I loaded her down with goodies, and she took off for the front door, where whoever was there was persistently knocking.

“Oops, it’s not my guy,” said Marla, as she checked the peephole. “It’s an Attenborough,” she singsonged, “incoming!” She put her platters of food down on the hall table.

“Already?” I asked.

“Yes yes,” Marla singsonged again.

“I haven’t called her all day. She’s going to be angry,” Jack said dejectedly.

“Charlotte, darling!” Marla swept the front door open. “Don’t tell me you’re not coming to the dessert fund-raiser to night at my place? Don’t break my heart.”

“I’m coming, I’m coming,” Charlotte trilled. “What are you doing here, Marla? Don’t you have guests to get ready for? You smell like liquor. Where’s Goldy?”

Jack uttered a swear word under his breath.

“In the kitchen!” Marla sang. “Oops, there’s my car service!” She picked up her food platters and sashayed out. “See you later, everybody!”

I knew I should have been more ready for Charlotte, but I wasn’t. The thought occurred to me that maybe she should tend to Jack. Charlotte Attenborough had been a nurse in her previous life, before her well-insured husband died of his bleeding ulcer. According to Marla, Charlotte had used the insurance money to buy a struggling local magazine with the uninspiring name Aspen Meadow Monthly. She’d transformed the publication into a glossy, widely read and admired lifestyle rag, Mountain Homes. Charlotte herself was owner, editor, and chief pooh-bah, and as such was greatly admired around town. She’d offered me free monthly full-page advertising for a year as an added incentive for doing her daughter’s wedding.
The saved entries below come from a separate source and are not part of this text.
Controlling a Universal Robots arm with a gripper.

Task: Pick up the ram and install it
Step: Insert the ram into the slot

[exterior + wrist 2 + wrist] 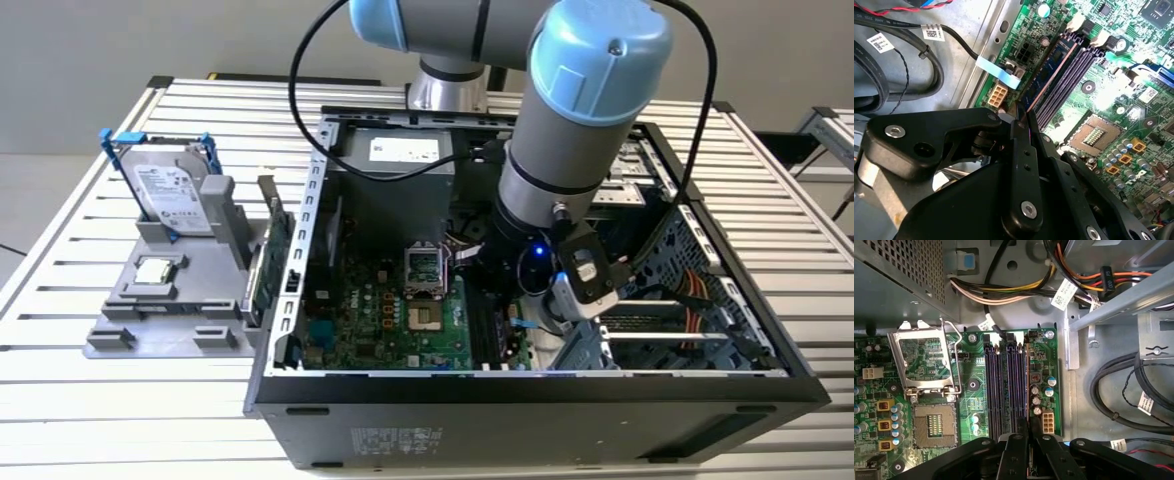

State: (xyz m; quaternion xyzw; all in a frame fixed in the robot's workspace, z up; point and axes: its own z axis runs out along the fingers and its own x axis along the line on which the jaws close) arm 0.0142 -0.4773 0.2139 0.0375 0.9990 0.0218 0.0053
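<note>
Currently, the arm (574, 130) is reaching down into the open computer case (534, 405), centre right of the exterior view.

- Gripper (1029, 434) (1022, 116): its fingers are pressing together on the thin end of the ram (1027, 380) (1051, 65), as seen in both wrist views.
- Ram: it is standing on edge along the outermost line of the memory slots (996, 390), nearest the motherboard (360, 320) edge and just beside a white power connector (1047, 422). Whether it is fully seated cannot be told.
- CPU socket (934, 427): it is lying beside the slots with its retention frame (924, 357) open.
- Hard drive (167, 190): it is standing upright in a blue bracket on a grey fixture (160, 310), left of the exterior view.
- Slatted table (80, 400): it is carrying everything.
</note>
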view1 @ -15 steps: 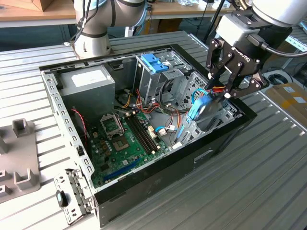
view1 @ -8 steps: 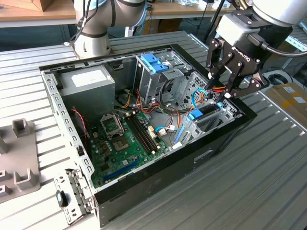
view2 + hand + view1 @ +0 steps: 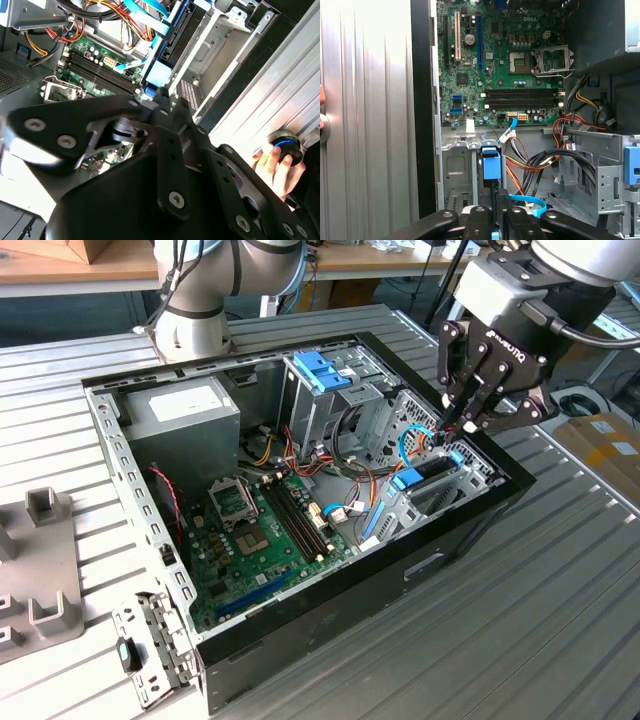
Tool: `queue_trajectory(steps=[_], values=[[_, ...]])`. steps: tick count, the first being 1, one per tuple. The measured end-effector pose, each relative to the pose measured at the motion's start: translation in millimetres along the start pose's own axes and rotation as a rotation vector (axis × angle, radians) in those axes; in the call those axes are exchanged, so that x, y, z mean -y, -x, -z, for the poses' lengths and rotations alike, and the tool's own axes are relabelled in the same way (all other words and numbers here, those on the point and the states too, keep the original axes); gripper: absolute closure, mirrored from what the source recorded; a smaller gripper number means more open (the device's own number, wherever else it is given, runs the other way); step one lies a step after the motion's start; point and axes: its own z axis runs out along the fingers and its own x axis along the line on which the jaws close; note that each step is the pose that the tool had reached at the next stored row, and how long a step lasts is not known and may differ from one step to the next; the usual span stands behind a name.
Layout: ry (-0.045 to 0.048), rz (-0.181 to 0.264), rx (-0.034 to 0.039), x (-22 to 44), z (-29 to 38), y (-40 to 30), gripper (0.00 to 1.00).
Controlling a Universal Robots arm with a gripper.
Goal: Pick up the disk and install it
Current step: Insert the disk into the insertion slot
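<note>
Reaching down into the open computer case [image 3: 470, 525] in the exterior view, the tool [image 3: 450, 430] hangs over the drive bay at the exterior view's right. Its fingers are drawn close around the upper edge of the disk [image 3: 432, 470], so I judge it clamped on the disk. The disk stands on edge in the bay's metal slot with its blue frame showing, which suits a straight slide along the rails. A blue cable [image 3: 408, 440] and orange wires [image 3: 372, 490] run close by, near enough to snag. The motherboard [image 3: 260, 530], the grey power supply [image 3: 180, 410] and the blue latch cage [image 3: 322, 370] lie well apart toward the exterior view's left. The case rests on the slatted table [image 3: 560, 620].

In the second wrist view the tool's linkage crosses the foreground, its tip pointing at the disk's blue end [image 3: 160, 75] inside the bay. Outside the case a person's hand [image 3: 275, 165] rests at a round blue-and-black knob [image 3: 286, 144], probably a stop control.

In the first wrist view the fingers [image 3: 480, 220] flank the disk's narrow edge. Its blue tab [image 3: 491, 165] sits between the bay walls, with cable bundles [image 3: 540, 160] just beside.
</note>
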Motion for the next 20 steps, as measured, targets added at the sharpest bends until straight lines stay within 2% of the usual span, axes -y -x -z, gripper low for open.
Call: queue_trajectory(steps=[1,2,5,7,10,14,20], values=[[0.0047,0.000,-0.0001,7.7,-0.5,0.1,0.88],[0.0079,-0.001,-0.0001,12.2,-0.9,0.1,0.90],[0.0189,-0.001,-0.0002,26.2,-1.9,0.3,0.90],[0.0292,-0.002,-0.0004,40.1,-2.8,0.8,0.90],[0.0353,-0.003,-0.0005,51.4,-3.2,1.6,0.90],[0.0372,-0.003,-0.0006,58.0,-3.3,2.0,0.90],[0.0372,-0.003,-0.0025,58.4,-3.3,1.9,0.90]])
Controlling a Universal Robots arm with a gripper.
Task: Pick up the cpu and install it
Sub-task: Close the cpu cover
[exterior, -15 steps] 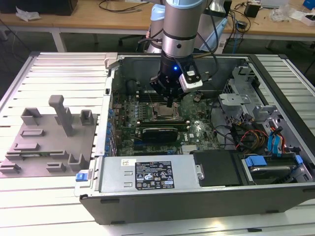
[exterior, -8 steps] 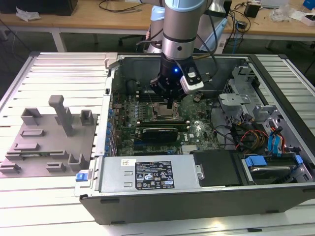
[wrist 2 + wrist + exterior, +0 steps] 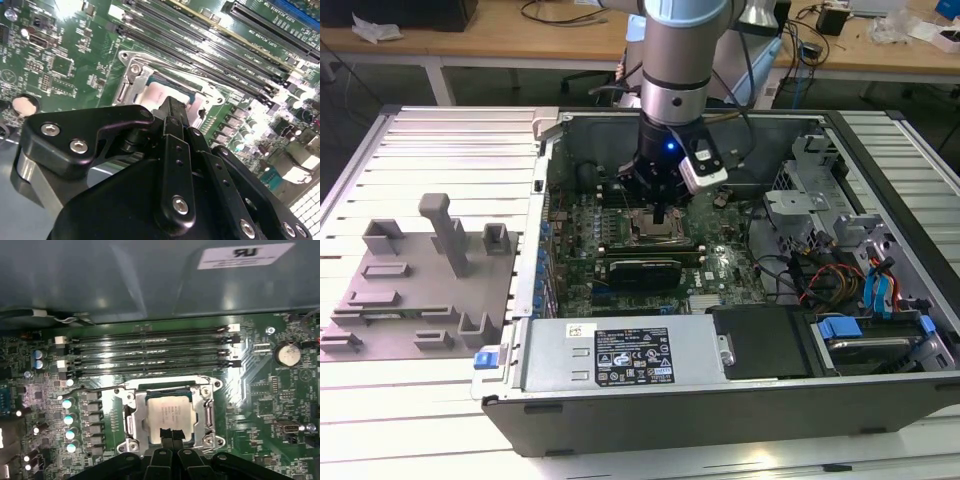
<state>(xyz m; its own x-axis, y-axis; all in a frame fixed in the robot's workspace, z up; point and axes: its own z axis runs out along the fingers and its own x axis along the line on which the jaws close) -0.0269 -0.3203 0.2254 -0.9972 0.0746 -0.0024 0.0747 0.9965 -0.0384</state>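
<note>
Lying flat in the socket (image 3: 207, 414), the cpu (image 3: 167, 409) gleams silver-grey (pale rim).

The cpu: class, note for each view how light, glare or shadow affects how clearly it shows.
First wrist view: the cpu evenly lit, pale grey, the gripper covering one edge, memory slots glaring white. Second wrist view: glare washes the cpu nearly white. Exterior view: the socket lies dim beneath the arm.

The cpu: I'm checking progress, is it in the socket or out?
In. The cpu lies flat inside the socket frame, with the gripper just over one edge.
</note>
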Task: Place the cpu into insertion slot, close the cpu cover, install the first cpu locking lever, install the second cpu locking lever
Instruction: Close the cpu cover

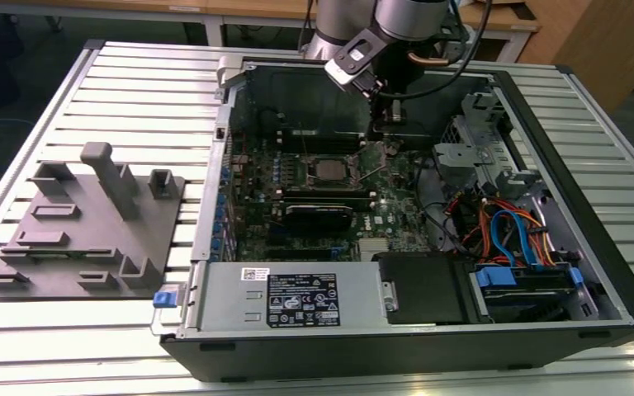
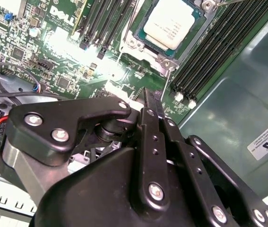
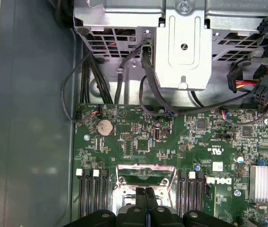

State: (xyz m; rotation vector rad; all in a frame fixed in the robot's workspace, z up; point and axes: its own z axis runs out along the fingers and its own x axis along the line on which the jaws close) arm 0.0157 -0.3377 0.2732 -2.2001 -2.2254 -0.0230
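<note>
The cpu (image 2: 173,22), a flat chip with a silvery top, lies in the square insertion slot (image 2: 134,43) on the green board, between rows of black memory slots. In the exterior view the slot (image 1: 328,169) sits mid-board, and my gripper (image 1: 388,125) hangs over the board at the back of the case, to the slot's right in that view. In both wrist views the black fingertips are pressed together, shut with nothing between them (image 2: 148,97) (image 3: 146,193). The cpu cover (image 3: 145,171), a silvery frame, stands just past the fingertips, and green board shows through its cut-out. A thin wire lever (image 2: 168,82) rises beside the slot.
A grey labelled power supply box (image 1: 295,301) fills the case's near side. Beside it sit a black drive bay (image 1: 428,285) and blue and orange cables (image 1: 510,235). A long black module (image 1: 317,216) lies below the slot. A grey fixture block (image 1: 80,227) sits on the slatted table.
</note>
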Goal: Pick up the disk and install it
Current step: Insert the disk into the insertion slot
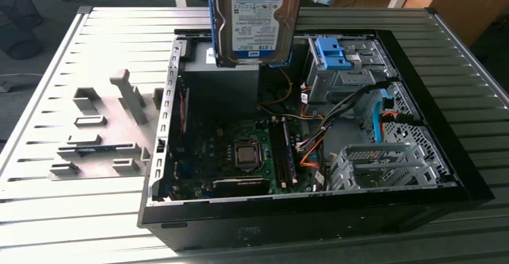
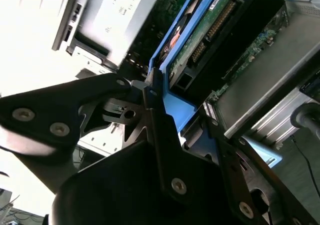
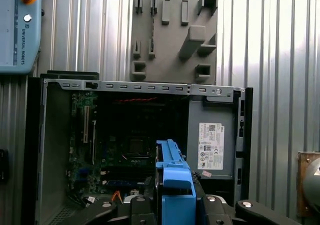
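Up in the air at twelve o'clock over the open computer case (image 1: 318, 219) in the exterior view: the disk (image 1: 258, 22), well clear of everything below. Pinched by the end effector (image 2: 177, 97), clamped tight on the blue carrier frame (image 3: 175, 180), with black fingers (image 2: 155, 115) on either side of the blue plastic in both wrist views. Probably gripped by the frame rather than the metal body, to keep the label face and the green circuit board (image 2: 215, 30) free of contact. Held high, by the look of it, to clear the case walls and the tangle of cables (image 1: 334, 121).

Hanging on end: long axis close to vertical, tipped just a touch, label face toward the exterior camera, lower short edge aimed down into the case.

Down below, at about one o'clock inside the case, a metal drive cage (image 1: 342, 79) topped by a bare blue bracket (image 1: 330, 52). At four o'clock, a second perforated cage (image 1: 382, 165). Out at nine o'clock on the slatted counter (image 1: 64, 216), a grey fixture plate (image 1: 104, 133).

Picked up, then, but not yet seated in any bay, judging from the open gap beneath.
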Controlling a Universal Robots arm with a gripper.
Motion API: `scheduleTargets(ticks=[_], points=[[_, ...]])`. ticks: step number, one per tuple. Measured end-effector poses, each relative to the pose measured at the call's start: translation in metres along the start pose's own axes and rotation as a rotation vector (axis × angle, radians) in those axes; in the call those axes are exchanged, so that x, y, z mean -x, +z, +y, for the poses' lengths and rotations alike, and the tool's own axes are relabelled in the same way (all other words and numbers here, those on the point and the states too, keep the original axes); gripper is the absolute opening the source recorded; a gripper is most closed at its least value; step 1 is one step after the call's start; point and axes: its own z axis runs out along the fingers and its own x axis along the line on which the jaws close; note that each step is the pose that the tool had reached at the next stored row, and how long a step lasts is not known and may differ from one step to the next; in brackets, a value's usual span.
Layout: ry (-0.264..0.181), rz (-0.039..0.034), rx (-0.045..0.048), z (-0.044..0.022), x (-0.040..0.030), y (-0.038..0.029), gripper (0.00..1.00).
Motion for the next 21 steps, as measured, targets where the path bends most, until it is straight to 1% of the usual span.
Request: scheduleTargets(ticks=[4, 9, 11, 16, 17, 21], points=[[0.000, -0.0001, 0.0000, 0.0002, -0.0123, 0.0006, 0.37], [0.000, -0.0002, 0.0000, 0.0004, -0.0212, 0.0010, 0.37], [0.000, -0.0001, 0.0000, 0.0004, -0.0224, 0.0010, 0.37], [0.000, -0.0002, 0.0000, -0.0006, -0.0229, 0.0013, 0.37], [0.000, -0.0001, 0.0000, -0.0016, -0.0228, 0.0013, 0.37], [0.000, -0.0001, 0.0000, -0.0097, -0.0230, 0.0012, 0.37]])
I’d joyously accepted…but that had all been nine months ago, and since then, I’d had second, third, fourth, ad infinitum thoughts telling me that no advertising was worth getting a bleeding ulcer myself.

“Goldy, do you have my new contract?”

“No. Sorry, Charlotte,” I said. I didn’t offer any excuses, such as having my godfather’s best friend found dead in a ravine, dealing with a combative biological father at a wedding, or even actually having had another wedding reception to cater today. “I’ll get right on it.” I turned to my computer, booted it up, and began typing changes to our contract that would reflect additional guests and a change of venue. “Would you like a drink, or some food?” I asked as I pressed Print. “We have lots of everything.”